I've seen many men simply discarded after a lifetime of service to many congregations because nobody ever took the trouble to actually care for them. How are you doing? How is your family doing? What are your needs? Now forgive me if this lesson seems a little self-serving, but I wanted to give you an insight into the true concerns of the minister, and not the stereotype and the cliches about preachers preaching too long or working just one day a week, and so on and so forth, a lot of those jokes.

Most of what I've said is typical to most preachers. But a lot of what I've said, a lot of what I've shared is personal and what I truly feel about my ministry here and what I really do worry about. I do worry about your souls, and when I see you drift away from the church, when I see you becoming entangled in sin, I am anxious for you.

You may not speak to me for weeks at a time for whatever reason but please know that I pray for you, I mention you by name, I go through the directory page by page and pray for you. And I worry that every lesson is accurate, that every sermon is useful, that every blog post, every video is encouraging and that your faith will be built because of it.

And I worry about being the kind of person that can be used as an example for Christ because that's what church leaders must do. I would never want you to be ashamed of me as one of your ministers. It would be for me an incredible failure that you would be ashamed of me as one of your ministers.

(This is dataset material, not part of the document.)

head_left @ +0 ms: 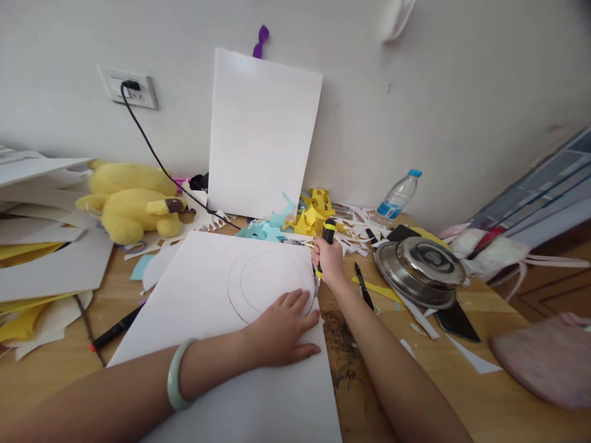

So I hope that you will know that every invitation to believe, every invitation to grow, every invitation to repent, to change, to be baptized, everyone of those invitations for me and I'm fairly certain for Marty as well is always urgent and always sincere.

It's not just roped. Every time I say please believe, please repent, please return to Christ, please be baptized if you haven't, it is a sincere admonition, a sincere request based in my concern for each soul that worships with us.

Every encouragement to repent and be restored is based on real concern for your soul. Every effort is to help the Choctaw congregation to grow in the faith, in the knowledge and of course, in the likeness of our Lord.

And so once again, I don't know how many times, certainly the second time today, if you have a need to be saved, if you have a need to be restored, if you have a need to be prayed for, please respond to God and ease somewhat my worry for your soul by coming forward now as we stand and as we sing our song of encouragement.